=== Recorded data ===
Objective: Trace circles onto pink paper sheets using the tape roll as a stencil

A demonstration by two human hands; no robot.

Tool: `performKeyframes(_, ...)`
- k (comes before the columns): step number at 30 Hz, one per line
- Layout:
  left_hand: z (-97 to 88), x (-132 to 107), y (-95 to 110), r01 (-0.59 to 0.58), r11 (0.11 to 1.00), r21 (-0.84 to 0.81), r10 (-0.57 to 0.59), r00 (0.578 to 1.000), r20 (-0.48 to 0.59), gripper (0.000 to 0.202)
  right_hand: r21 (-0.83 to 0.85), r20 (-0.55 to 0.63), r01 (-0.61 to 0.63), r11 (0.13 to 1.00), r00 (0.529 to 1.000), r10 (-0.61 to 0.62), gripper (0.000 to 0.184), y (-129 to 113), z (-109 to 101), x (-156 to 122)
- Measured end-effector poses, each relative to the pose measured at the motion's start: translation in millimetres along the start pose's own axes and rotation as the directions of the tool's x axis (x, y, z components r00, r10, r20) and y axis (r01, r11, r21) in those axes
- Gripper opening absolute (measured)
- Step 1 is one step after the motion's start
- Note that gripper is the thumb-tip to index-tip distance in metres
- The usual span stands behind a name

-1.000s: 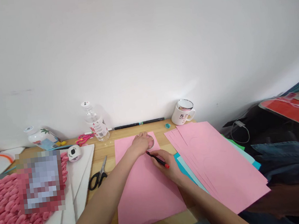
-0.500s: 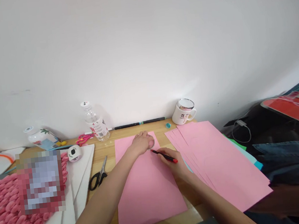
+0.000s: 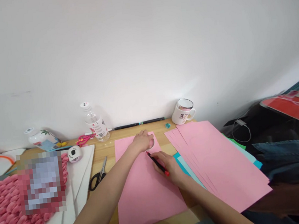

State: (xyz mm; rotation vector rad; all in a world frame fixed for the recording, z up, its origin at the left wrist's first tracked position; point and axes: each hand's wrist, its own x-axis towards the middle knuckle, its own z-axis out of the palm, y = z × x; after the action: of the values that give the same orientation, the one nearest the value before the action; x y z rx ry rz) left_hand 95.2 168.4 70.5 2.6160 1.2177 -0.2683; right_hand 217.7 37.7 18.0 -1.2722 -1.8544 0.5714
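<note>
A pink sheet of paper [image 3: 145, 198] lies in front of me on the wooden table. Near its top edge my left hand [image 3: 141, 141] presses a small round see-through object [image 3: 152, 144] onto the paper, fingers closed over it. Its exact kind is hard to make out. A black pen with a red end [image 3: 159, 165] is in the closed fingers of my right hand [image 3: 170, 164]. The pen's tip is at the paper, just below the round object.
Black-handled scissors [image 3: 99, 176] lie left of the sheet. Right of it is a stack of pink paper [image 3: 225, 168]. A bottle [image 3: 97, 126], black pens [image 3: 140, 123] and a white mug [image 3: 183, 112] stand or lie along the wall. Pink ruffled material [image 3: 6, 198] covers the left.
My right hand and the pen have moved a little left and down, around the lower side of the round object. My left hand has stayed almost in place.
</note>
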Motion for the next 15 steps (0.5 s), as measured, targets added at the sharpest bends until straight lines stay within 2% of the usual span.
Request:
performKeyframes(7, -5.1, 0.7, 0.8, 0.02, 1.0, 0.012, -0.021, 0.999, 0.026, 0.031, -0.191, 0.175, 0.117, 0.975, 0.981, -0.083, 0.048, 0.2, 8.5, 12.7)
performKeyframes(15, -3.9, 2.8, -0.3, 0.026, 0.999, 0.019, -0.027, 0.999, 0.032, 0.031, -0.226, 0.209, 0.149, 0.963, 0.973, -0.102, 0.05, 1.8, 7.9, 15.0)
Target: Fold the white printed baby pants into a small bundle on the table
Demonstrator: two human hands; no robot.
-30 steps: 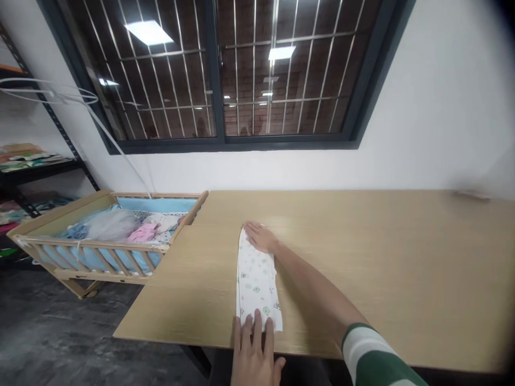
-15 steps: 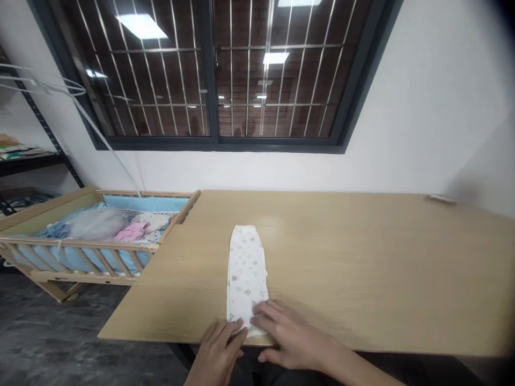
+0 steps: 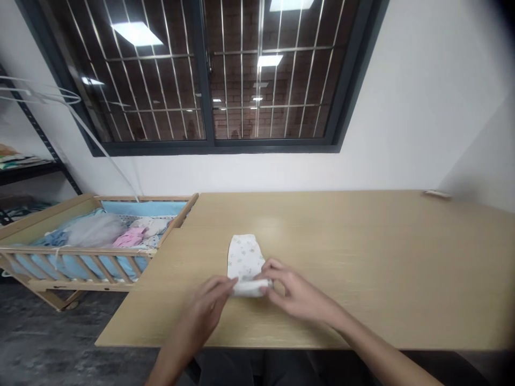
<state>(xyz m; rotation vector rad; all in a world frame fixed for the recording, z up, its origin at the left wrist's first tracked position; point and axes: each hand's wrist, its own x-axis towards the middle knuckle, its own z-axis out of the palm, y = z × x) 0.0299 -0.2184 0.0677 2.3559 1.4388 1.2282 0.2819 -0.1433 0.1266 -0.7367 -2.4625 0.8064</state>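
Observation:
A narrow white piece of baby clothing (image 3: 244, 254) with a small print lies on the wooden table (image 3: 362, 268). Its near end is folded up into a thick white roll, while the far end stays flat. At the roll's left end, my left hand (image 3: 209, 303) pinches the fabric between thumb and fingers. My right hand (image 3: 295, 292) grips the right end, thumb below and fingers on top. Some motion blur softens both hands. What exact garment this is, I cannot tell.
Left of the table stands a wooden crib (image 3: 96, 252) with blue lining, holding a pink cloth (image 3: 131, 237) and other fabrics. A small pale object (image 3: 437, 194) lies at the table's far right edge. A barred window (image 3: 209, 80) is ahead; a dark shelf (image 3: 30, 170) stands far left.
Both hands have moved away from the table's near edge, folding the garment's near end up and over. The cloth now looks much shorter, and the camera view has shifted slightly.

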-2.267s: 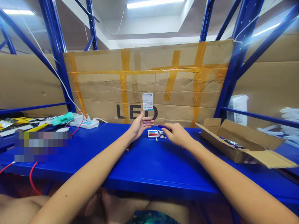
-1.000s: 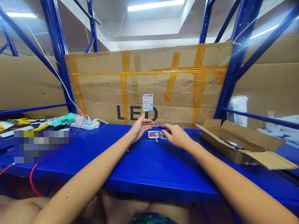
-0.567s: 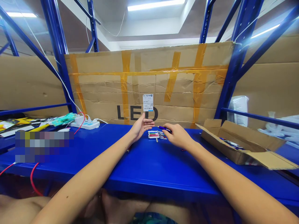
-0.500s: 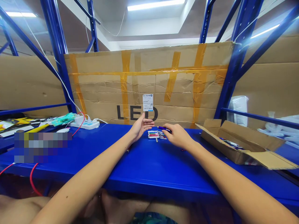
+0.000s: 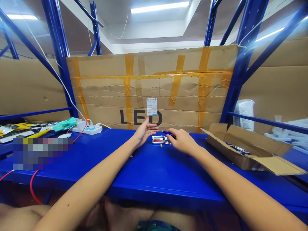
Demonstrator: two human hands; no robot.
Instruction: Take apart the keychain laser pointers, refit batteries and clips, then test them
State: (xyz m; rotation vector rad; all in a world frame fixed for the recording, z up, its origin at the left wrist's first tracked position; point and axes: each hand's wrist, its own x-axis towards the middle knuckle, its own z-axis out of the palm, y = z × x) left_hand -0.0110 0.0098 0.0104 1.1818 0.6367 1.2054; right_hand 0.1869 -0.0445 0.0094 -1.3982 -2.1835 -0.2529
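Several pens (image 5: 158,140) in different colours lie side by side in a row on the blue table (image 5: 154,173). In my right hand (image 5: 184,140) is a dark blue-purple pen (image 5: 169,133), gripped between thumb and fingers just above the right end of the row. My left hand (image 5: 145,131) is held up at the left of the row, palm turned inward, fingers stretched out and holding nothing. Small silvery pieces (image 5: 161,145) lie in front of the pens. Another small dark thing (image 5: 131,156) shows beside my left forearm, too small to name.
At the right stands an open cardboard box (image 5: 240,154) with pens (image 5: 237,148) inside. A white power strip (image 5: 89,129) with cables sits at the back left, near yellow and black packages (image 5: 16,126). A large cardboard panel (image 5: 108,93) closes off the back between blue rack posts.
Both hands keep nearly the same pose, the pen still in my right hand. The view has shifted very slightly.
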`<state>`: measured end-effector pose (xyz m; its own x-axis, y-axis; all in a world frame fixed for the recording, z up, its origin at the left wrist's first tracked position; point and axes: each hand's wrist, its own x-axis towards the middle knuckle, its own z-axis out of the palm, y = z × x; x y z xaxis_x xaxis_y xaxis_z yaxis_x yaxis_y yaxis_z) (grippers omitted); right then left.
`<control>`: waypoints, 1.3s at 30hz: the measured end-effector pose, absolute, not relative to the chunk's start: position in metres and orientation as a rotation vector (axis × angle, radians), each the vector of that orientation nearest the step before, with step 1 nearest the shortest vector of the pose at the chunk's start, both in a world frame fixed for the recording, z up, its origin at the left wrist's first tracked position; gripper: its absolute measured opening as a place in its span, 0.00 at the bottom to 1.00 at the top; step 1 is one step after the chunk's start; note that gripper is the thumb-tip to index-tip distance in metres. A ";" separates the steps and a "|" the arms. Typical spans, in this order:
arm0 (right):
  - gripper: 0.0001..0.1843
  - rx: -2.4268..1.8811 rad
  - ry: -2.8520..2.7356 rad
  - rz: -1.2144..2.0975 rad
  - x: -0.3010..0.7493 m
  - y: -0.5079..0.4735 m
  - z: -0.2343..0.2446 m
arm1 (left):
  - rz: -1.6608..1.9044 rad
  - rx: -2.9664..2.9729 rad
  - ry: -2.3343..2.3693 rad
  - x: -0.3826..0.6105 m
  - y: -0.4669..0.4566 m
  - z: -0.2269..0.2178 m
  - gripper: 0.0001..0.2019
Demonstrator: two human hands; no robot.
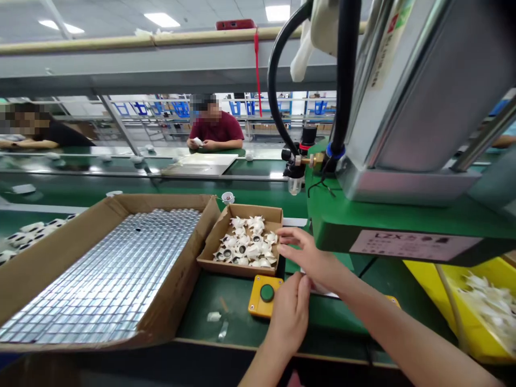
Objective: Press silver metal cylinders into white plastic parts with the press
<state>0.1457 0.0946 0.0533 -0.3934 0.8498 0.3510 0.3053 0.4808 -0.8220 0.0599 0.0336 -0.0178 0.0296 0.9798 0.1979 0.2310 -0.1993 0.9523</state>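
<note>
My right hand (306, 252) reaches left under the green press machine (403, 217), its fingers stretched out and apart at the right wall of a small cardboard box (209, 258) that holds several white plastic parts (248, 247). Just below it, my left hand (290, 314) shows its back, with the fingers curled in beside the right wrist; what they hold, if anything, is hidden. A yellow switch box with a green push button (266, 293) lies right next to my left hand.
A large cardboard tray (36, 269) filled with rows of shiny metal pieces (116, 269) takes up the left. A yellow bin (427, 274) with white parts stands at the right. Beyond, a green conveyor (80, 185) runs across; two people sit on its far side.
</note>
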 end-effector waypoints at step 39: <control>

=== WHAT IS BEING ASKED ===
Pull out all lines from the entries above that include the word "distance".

=== RESPONSE AREA ===
- Note that gripper is the thumb-tip to index-tip distance in metres
`<control>`: waypoints, 1.3s at 30hz: the measured end-effector pose, absolute, not relative to the chunk's start: position in metres and orientation as a rotation vector (axis × angle, radians), each the vector of that orientation nearest the step before, with step 1 nearest the shortest vector of the pose at the chunk's start, both in a world frame fixed for the recording, z up, its origin at the left wrist's first tracked position; gripper: its absolute measured opening as a place in its span, 0.00 at the bottom to 1.00 at the top; step 1 is one step after the chunk's start; note that gripper is the thumb-tip to index-tip distance in metres. A ";" separates the steps and a "|" the arms. Typical spans, in this order:

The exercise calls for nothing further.